Exercise details ->
Please say how many lines in the records below contain the word "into", giving the number alone.

─── Data for processing

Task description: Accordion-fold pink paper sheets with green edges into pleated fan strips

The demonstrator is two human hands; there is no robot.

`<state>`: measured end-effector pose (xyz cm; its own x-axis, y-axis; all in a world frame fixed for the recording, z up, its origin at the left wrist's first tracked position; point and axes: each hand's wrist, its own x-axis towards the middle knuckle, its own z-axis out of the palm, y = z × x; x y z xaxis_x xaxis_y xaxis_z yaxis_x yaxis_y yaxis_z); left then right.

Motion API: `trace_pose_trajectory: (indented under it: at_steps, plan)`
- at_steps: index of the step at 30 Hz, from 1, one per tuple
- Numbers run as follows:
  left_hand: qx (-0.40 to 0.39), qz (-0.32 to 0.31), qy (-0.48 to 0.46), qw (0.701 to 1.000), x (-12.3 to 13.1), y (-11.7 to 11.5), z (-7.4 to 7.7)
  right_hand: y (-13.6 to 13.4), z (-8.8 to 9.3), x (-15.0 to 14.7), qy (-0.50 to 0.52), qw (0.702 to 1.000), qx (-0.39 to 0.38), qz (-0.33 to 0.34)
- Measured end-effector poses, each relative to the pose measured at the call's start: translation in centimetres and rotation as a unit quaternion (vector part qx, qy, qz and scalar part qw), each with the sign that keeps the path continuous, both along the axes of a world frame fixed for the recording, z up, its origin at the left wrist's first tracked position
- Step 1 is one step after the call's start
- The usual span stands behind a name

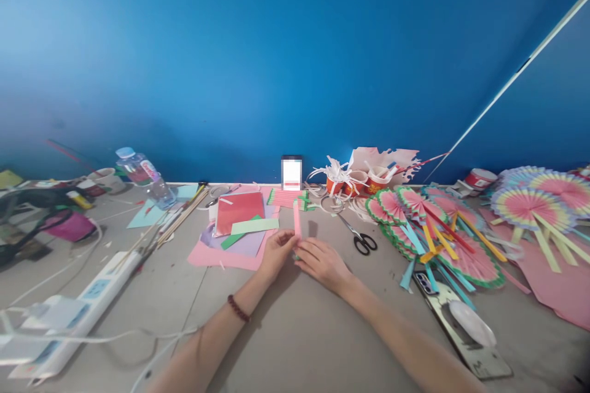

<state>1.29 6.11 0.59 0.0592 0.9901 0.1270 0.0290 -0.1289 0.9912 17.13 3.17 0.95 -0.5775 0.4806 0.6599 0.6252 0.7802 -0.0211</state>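
Near the middle of the table, my left hand (278, 252) pinches a narrow pink paper strip (297, 216) that stands upright from the fingertips. My right hand (325, 263) meets it from the other side, its fingers closed together at the strip's lower end, which the fingers cover. Behind them lies a pleated pink paper with green edges (286, 199). To the left, a red paper pack (239, 206), a pale green strip (255, 226) and a dark green strip (236, 239) rest on purple and pink sheets (200, 256). Black-handled scissors (362, 241) lie right of my right hand.
Several finished paper fans (436, 221) are piled at the right, beside a phone (465, 325) with a white mouse (472, 322) on it. Paper cups (357, 182) with white scraps line the wall. A power strip (87, 307), cables and a water bottle (147, 175) occupy the left.
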Motion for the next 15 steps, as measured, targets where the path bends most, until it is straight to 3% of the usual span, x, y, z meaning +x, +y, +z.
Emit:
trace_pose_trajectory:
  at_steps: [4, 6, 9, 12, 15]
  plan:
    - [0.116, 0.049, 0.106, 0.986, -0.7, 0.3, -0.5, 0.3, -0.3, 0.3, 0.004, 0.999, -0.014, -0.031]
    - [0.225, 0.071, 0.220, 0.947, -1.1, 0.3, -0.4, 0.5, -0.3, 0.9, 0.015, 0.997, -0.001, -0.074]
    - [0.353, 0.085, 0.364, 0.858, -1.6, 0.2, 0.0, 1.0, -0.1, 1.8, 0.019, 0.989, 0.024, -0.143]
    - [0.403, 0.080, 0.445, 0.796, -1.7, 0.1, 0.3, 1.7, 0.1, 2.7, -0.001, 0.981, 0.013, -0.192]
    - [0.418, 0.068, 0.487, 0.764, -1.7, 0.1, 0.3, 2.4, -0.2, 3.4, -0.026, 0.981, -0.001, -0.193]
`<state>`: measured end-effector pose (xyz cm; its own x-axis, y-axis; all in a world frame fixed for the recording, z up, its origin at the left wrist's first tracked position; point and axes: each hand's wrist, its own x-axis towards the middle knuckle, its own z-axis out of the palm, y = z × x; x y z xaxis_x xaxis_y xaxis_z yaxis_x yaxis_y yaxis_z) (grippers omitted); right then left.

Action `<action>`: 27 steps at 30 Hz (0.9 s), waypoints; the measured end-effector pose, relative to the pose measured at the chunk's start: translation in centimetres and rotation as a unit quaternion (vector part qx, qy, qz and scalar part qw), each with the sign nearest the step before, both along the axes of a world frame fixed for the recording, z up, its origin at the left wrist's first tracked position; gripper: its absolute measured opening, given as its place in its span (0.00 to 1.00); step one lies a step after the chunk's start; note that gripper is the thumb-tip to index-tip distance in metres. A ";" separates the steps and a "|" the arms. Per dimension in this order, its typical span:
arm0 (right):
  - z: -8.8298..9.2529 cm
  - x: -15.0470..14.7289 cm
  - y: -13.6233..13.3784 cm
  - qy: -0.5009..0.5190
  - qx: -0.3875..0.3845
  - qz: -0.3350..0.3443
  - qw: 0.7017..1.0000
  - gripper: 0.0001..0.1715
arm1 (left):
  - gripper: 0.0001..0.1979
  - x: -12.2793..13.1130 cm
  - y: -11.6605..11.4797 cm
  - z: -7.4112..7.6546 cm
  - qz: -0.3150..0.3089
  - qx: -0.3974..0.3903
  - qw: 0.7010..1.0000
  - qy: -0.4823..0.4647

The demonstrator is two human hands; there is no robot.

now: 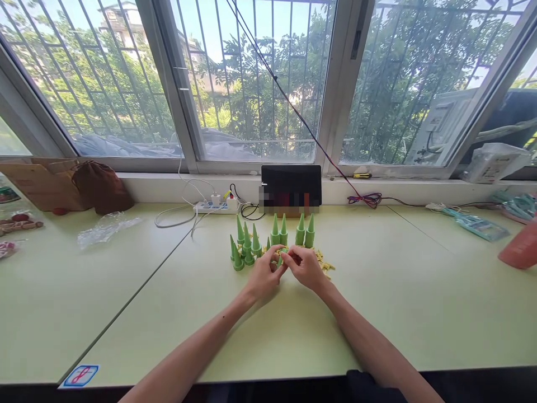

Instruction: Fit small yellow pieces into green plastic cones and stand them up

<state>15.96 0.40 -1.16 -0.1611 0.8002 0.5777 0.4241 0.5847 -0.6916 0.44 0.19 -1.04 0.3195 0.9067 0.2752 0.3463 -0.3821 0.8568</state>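
Several green cone-shaped plastic pieces [274, 230] stand upright in a cluster on the pale green table [377, 291], near its middle. Small yellow pieces [324, 262] lie scattered beside and among them. My left hand [265, 274] and my right hand [304, 267] meet just in front of the cones. Both have their fingers pinched together around a small green piece with a yellow bit [282, 255] between them. What exactly each finger grips is too small to tell.
A black box [291, 186] stands against the window ledge behind the cones. A white power strip [215, 206] with cables lies to its left. A brown pouch [102, 187], cardboard and clear plastic wrap [107, 228] lie at the left. Packets and an orange object [520, 246] lie at the right.
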 end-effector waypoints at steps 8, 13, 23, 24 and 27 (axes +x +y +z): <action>0.3 -0.1 -0.2 0.002 -0.012 0.009 1.000 0.18 | 0.23 0.2 -0.3 0.2 -0.025 -0.043 0.998 -0.039; 0.3 -0.1 -0.3 0.004 -0.012 0.009 1.000 0.20 | 0.20 0.3 -0.5 0.3 -0.034 -0.055 0.996 -0.068; 0.3 -0.1 -0.1 0.012 -0.009 0.022 1.000 0.18 | 0.22 0.2 -0.6 0.9 -0.013 -0.027 0.999 -0.038; 0.3 -0.1 -0.1 0.012 -0.010 0.024 1.000 0.18 | 0.22 0.1 -0.6 0.9 -0.012 -0.023 0.999 -0.033; 0.3 0.0 -0.2 0.012 -0.012 0.027 0.999 0.17 | 0.21 0.2 -0.7 0.9 -0.010 -0.016 1.000 -0.017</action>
<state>15.93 0.24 -0.85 -0.1906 0.8050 0.5619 0.3762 0.5886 -0.7156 0.62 -0.52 -0.15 0.3289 0.9087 0.2571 0.3083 -0.3607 0.8803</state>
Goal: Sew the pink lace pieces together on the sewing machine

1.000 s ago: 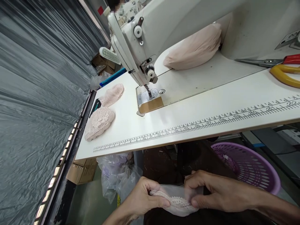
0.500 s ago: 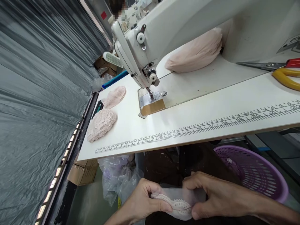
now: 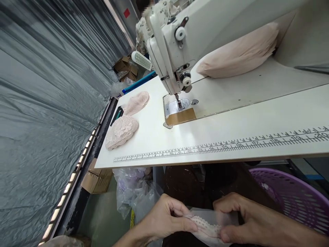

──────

Your response ->
2